Rationale for the Rule:
The reasons for the rule are virtually the same as that of Res Judicata. The Functus Officio rule provides a finality to the decision of the tribunal (tribunal is used here in a generic sense of the term to refer even to courts and arbitral tribunals). The rule prevents a tribunal from  overturning its own judgement thereby ensuring that there is an end to the legal proceedings. Litigants would be put to trouble if they do not know when a decision in their favour would be overturned by the court. Thus, this doctrine affords a certain level of security to the litigants (A "certain" level because the rule cannot offer complete security due to the presence of the appeal process).. However, we find that in the case of La Vale Plaza v. Noonan 378 F.2d 569; 1967 U.S. App. LEXIS 6212; 11 Fed. R. Serv. 2d (Callaghan) 415; 37 A.L.R.3d 189, a slightly different rationale is given for the applicability of the rule in arbitration.  According to the court, the arbitration is an informal mechanism of resolving disputes and the arbitrator might be influenced by corruption or undue influence. The court held:
"The policy which lies behind this is an unwillingness to permit one who is not a judicial officer and who acts informally and sporadically, to re-examine a final decision which he has already rendered, because of the potential evil of outside communication and unilateral influence which might affect a new conclusion. The continuity of judicial office and the tradition which surrounds judicial conduct is lacking in the isolated activity of an arbitrator, although even here the vast increase in the arbitration of labor disputes has created the office of the specialized professional arbitrator."
Resources on Functus Officio:
Apart from the sources already cited, one might have a look at the following sources.
Bayne v. Morris, 68 U.S. (1 Wall.) 97 (1863)
Gary B. Born, INTERNATIONAL COMMERCIAL ARBITRATION 2513-2520 (Vol. III) (2009).

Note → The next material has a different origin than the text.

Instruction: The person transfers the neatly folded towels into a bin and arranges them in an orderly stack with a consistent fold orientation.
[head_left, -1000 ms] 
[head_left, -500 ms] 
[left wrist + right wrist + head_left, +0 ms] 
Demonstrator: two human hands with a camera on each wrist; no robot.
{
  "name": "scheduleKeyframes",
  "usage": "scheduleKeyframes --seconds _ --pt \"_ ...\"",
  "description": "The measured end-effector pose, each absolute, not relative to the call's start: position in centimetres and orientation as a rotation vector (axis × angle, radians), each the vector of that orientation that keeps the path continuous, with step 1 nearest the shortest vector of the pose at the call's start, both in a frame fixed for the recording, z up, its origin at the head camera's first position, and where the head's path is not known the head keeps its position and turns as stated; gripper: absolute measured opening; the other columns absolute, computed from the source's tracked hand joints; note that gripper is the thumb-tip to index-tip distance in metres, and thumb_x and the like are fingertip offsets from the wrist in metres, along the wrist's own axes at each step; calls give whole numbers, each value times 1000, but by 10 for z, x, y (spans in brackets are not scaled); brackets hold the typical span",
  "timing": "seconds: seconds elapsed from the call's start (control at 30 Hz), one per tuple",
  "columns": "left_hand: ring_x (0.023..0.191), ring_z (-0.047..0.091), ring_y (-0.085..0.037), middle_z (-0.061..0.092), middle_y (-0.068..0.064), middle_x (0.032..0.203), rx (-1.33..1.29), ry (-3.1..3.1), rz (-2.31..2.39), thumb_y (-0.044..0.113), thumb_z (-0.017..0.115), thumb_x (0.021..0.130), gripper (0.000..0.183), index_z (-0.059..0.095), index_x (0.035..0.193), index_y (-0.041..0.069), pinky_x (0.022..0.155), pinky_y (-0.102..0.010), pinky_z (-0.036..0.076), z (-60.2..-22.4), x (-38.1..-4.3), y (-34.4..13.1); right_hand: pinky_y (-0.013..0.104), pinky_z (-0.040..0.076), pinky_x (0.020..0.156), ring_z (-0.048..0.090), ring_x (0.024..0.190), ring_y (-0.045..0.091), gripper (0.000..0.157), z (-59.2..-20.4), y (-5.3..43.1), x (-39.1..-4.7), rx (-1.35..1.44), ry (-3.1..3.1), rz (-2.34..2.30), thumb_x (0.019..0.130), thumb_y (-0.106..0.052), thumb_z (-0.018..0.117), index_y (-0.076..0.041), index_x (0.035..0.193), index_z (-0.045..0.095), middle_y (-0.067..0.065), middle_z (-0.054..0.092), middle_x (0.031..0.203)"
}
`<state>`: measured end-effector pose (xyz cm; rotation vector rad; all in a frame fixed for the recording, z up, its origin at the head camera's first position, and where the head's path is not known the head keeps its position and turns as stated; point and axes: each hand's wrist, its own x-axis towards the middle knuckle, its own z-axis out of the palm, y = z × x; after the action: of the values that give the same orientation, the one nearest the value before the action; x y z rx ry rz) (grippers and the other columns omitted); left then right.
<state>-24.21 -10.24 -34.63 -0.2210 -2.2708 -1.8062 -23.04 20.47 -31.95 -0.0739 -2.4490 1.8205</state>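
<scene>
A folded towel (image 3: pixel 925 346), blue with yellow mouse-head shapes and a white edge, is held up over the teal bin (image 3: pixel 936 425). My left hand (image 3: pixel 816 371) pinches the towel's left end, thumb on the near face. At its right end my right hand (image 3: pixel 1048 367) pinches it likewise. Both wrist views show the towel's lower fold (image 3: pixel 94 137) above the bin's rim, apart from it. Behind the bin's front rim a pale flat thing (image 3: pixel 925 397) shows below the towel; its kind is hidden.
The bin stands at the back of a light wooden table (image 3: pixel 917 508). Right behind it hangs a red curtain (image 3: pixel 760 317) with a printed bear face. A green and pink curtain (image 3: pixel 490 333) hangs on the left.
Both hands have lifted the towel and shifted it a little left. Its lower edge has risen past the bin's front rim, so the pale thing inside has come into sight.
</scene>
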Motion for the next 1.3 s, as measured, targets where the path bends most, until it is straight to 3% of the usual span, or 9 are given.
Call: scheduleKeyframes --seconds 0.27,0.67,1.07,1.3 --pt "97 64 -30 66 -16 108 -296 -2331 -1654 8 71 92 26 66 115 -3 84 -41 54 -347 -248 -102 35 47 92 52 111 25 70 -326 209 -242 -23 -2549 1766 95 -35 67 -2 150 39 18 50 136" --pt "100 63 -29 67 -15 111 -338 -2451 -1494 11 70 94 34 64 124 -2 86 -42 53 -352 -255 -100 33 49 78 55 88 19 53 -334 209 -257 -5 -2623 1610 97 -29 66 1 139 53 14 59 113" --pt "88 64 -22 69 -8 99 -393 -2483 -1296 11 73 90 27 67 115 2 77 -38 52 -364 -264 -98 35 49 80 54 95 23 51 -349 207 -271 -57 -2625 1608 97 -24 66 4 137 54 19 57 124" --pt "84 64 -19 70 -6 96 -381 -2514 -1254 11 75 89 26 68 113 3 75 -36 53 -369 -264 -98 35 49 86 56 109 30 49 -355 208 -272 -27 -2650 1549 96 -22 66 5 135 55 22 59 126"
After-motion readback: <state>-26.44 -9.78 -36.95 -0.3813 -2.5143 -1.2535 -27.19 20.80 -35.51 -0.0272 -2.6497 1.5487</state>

For criticisms on the rule, see Michael Cavendish, Feature: Fortress Arbitration: An Exposition Of Functus Officio, 80 Fla. Bar J. 20 (2006) and James M. Gaitis, International and Domestic Arbitration Procedure: The Need for a Rule Providing a Limited Opportunity for Arbitral Reconsideration of Reasoned Award 5 Am. Rev. Int'l Arb. 9 (2004).

Last word on the Rule
Criticism have been raised against the doctrine that it stifles flexibility in the arbitral process. On the other hand, jurists also feel that the rule prevents corruption. Gary B. Born argues:
"Arbitrators are private persons, not subject to the discipline and training of a national judiciary which raises particular concerns about a continuing power to make largely unreviewable decisions affecting private parties' rights. Permitting a tribunal to remain in power, over a lengthy period of time, would deprive arbitration of many of the benefits of flexibility that the process is intended to achieve, while creating at least the potential for abuse of authority."
While Born's opinion that national judges are better trained as compared to arbitrators may not be convincing (at least in the Indian context), there is some truth in his statement on the the utility of the functus officio doctrine.